LEBANON, NH –The Upper Valley Music Center (UVMC), a community music school in Lebanon, has received a $97,980 grant award from the NH Land and Community Heritage Investment Program (LCHIP) to support the exterior renovation UVMC’s home at 8 South Park Street, including masonry repair, preservation of a portico, and a roof replacement.

“We are grateful LCHIP’s investment in our community” said Ben Van Vliet, UVMC’s Executive Director. “The LCHIP award will enable UVMC to preserve the Kendrick-Wood House, providing a home for music education in Lebanon and community access to this historic resource for generations to come.”

UVMC will use the LCHIP grant to preserve the exterior features of the Kendrick-Wood House, an 1816 brick building on Colburn Park in Lebanon which UVMC purchased from a law office in 2017. With LCHIP funds and an additional $100,000 grant from the Timken Foundation of Canton, UVMC will be preserving the building’s character-defining brick masonry, repairing the Colonial Revival entrance portico, painting and repairing siding, and replacing the roof.

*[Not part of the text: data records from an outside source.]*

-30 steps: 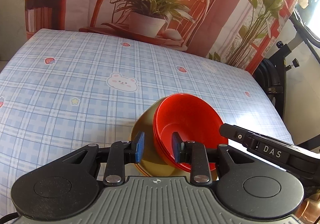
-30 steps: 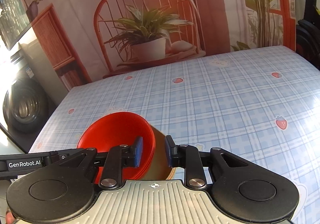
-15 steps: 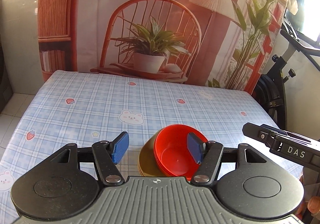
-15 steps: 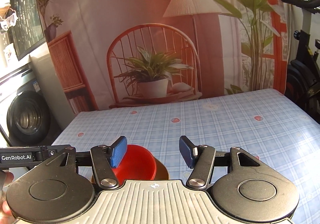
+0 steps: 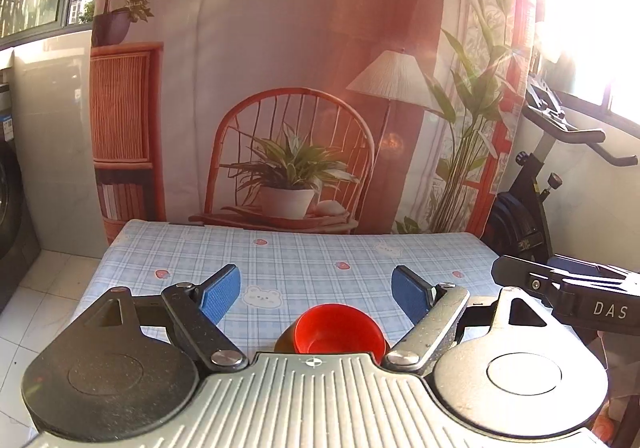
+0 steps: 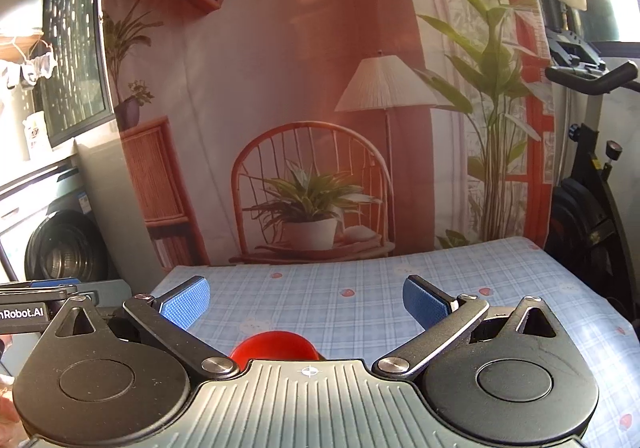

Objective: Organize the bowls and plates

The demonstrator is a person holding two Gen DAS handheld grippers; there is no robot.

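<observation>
You see the red bowl (image 5: 335, 332) low in the centre of the left wrist frame, just above the device body, which cuts off its near edge. It is glossy, round and sits mouth up, leaning slightly toward you. It nests in a mustard-brown dish (image 5: 286, 340), of which only a sliver peeks out at its left side. Both rest on the checked tabletop (image 5: 304, 260). In the right wrist frame only the bowl's red rim (image 6: 274, 346) shows, bottom centre.
</observation>
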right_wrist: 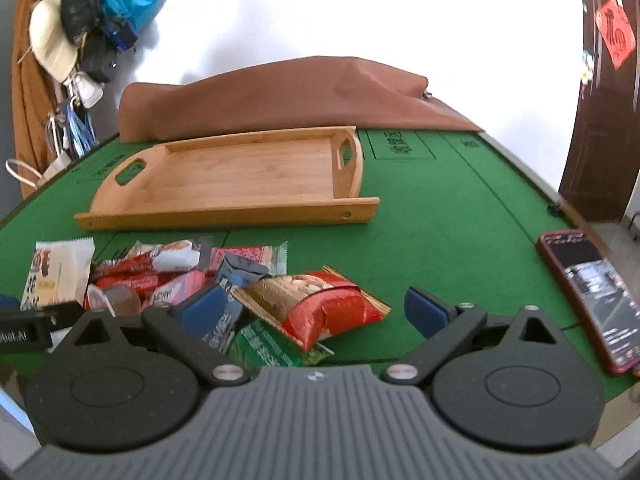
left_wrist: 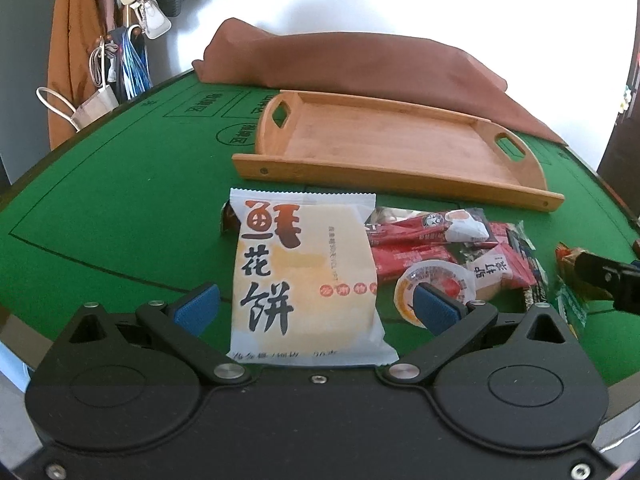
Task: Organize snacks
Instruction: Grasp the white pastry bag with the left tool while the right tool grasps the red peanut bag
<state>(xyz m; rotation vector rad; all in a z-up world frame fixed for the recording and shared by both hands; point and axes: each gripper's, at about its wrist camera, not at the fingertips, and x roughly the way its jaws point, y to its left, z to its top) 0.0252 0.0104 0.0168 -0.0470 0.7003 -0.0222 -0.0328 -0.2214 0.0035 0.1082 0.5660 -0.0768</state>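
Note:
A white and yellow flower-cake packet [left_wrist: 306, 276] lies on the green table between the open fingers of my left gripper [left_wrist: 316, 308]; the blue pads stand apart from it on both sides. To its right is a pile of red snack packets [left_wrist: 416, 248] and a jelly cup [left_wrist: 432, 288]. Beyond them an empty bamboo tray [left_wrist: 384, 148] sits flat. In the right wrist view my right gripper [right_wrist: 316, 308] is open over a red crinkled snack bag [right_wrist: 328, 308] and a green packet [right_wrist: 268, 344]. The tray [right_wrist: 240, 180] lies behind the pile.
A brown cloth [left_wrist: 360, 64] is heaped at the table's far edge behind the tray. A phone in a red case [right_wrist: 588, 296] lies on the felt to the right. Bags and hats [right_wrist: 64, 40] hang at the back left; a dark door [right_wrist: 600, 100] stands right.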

These two grants are crucial to maintain stewardship of the historic building, covering expensive repairs to chimneys, a roof in the last years of its life, and damaged masonry.

The forty-two projects receiving matching grants from LCHIP are spread all across the state. Sixteen natural resource conservation projects will be supported by $2 million while twenty-six historic resource projects will receive $1.9 million, all in matching grants.

Historic resource projects will help with rehabilitation of structures ranging in date from 1721 (Ladd-Gilman House, Exeter) to 1916 (Whitcomb Hall, Swanzey). The natural resource projects will ensure permanent protection of more than 13,000 acres in parcels ranging from ten acres in Durham to over 6,000 acres in Gorham. Grant recipients are required to provide at least one matching dollar from another source for every dollar received from the state through LCHIP. This year, they will provide more than $3.70 for each state dollar. The smallest grant is $7,500 for a planning study to help the Great North Woods Committee for the Arts explore what is needed to convert the former Shrine of Our Lady of Grace into a cultural and arts center. The largest grant of $350,000 will help the Southeast Land Trust of New Hampshire create the Birch Ridge Community Forest in New Durham.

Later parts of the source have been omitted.